Mefi-boset supo apreciar esta gracia. Su agradecimiento a David se manifestó particularmente en el momento en que David tuvo que huir de Jerusalén a causa de la rebelión de su hijo Absalón. Mefi-boset hubiera deseado huir con David, pero no le fue posible porque se hallaba impedido. Así permaneció en Jerusalén, separado interiormente de esta ciudad rebelde, y compartiendo en su corazón los sentimientos y la suerte del rey rechazado por quien llevaba luto. Poco tiempo antes de la cruz, el Señor Jesús había dicho a sus discípulos: “También vosotros ahora tenéis tristeza; pero os volveré a ver, y se gozará vuestro corazón” (Juan 16:22). A Mefi-boset le sucedió lo mismo. Cuando el rey pudo volver a Jerusalén, un gozo profundo llenó su corazón.
Se planteó una cuestión referente a las tierras que habían pertenecido a Mefi-boset, pero que su siervo Siba se había apropiado por la calumnia.

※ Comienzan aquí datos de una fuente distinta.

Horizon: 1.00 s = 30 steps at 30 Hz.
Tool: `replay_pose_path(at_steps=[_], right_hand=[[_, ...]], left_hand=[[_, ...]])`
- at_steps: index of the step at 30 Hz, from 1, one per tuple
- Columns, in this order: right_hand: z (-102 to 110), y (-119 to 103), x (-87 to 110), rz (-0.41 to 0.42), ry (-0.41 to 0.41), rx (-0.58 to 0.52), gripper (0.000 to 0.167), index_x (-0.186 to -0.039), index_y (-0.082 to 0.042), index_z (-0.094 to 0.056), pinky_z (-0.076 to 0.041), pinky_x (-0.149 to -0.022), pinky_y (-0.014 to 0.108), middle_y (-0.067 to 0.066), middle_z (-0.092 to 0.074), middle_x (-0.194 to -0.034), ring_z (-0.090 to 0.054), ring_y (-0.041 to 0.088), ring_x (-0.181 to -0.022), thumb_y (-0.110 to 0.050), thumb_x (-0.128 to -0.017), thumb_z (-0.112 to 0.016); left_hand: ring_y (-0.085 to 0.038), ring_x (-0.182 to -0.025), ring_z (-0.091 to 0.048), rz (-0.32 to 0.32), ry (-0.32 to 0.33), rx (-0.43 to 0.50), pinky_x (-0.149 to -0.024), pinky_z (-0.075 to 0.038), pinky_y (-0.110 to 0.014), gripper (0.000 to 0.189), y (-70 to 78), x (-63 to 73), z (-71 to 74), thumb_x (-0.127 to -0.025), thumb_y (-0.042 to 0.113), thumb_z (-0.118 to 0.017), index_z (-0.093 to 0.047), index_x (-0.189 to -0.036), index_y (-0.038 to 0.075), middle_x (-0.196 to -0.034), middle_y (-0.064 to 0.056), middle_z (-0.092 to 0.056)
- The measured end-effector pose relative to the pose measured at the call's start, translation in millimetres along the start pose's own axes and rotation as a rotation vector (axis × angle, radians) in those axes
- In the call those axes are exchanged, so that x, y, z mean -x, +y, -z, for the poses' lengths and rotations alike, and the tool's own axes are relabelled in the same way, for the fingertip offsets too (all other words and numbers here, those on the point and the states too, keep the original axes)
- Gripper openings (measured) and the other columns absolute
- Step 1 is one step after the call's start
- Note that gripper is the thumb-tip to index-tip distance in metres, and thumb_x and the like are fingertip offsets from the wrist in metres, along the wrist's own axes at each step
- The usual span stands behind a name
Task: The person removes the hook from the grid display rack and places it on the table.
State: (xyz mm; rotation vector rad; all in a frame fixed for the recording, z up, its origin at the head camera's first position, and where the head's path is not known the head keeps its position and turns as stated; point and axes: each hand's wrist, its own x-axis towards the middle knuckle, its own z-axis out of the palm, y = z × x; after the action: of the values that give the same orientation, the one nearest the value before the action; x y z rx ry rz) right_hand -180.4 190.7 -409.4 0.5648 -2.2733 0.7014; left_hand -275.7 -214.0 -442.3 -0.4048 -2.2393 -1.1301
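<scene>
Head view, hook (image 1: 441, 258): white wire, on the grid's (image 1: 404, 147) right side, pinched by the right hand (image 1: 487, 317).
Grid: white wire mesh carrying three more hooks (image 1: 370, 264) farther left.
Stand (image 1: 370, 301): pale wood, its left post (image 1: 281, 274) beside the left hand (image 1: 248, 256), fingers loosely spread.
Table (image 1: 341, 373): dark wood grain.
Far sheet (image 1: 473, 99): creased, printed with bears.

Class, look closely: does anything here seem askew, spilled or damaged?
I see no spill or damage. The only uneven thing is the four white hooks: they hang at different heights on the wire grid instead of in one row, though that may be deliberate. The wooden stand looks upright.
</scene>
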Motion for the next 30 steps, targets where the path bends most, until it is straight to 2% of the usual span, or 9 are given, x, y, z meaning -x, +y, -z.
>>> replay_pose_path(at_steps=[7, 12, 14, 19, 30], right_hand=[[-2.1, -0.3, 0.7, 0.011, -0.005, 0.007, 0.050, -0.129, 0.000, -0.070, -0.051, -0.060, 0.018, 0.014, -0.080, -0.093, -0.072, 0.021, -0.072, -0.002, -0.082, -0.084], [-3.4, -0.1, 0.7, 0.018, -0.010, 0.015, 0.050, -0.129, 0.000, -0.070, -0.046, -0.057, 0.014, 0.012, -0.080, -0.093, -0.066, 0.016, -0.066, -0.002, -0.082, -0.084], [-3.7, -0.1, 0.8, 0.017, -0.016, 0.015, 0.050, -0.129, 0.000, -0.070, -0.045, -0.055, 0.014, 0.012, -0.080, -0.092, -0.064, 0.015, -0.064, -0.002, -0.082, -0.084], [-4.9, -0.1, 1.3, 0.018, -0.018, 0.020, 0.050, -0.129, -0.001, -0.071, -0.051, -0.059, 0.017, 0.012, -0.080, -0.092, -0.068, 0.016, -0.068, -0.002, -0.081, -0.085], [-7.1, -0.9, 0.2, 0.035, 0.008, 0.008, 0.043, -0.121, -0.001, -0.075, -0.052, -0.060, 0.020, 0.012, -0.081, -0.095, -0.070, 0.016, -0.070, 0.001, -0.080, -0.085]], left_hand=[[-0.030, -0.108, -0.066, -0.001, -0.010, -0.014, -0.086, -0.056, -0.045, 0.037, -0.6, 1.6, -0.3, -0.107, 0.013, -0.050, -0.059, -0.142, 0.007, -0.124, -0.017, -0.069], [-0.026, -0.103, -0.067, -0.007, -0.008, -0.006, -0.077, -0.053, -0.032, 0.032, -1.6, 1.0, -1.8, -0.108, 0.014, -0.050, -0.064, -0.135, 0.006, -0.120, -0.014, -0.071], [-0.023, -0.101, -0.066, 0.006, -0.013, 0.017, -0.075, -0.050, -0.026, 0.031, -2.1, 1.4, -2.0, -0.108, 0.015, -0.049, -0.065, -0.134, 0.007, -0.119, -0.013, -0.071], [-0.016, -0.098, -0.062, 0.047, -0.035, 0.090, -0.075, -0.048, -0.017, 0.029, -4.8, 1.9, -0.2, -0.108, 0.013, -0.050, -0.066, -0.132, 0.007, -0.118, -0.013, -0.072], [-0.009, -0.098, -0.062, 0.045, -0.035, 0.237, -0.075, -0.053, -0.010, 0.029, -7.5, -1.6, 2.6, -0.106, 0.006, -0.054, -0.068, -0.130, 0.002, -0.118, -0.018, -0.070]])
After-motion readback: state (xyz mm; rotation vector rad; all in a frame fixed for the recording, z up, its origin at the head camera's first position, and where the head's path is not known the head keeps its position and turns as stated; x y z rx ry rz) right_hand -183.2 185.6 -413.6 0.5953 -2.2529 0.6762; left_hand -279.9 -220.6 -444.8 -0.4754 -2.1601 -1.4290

Cuando el rey hizo la proposición de repartir la propiedad entre los dos, Mefi-boset pronunció unas palabras extraordinarias que revelaron el estado de su corazón: “Deja que él las tome todas, pues que mi señor el rey ha vuelto en paz a su casa” (2 Samuel 19:30). Ya no quería tener nada más para sí mismo; su corazón estaba enteramente lleno por la bondad y la grandeza de su rey.
Mefi-boset estaba lisiado de los pies. En referencia a sí mismo y a su familia, había dicho que eran “dignos de muerte” (v. 28). Esta es nuestra imagen. Éramos incapaces de andar conforme a la voluntad de Dios y de salir de nuestra miseria. Nos hacía falta un Salvador. Esto es lo que nos enseña la parábola de Lucas 10, con el hombre que cayó en manos de ladrones. El samaritano caritativo vendó las heridas del desdichado, lo puso “en su cabalgadura” y lo llevó al mesón. También nosotros éramos hombres muertos: “Estando nosotros muertos en pecados” (Efesios 2:5). Pero la gracia de Dios nos salvó. Nos atrajo hacia él, y “a esta gracia en la cual estamos firmes” (Romanos 5:2). Redimidos por la sangre del Señor Jesús, somos hechos “hijos de Dios”. Puesto que recibimos semejante gracia y semejante favor, ¿no deberíamos tener en nuestro corazón el deseo de vivir más para Aquel que nos amó y se entregó a sí mismo por nosotros?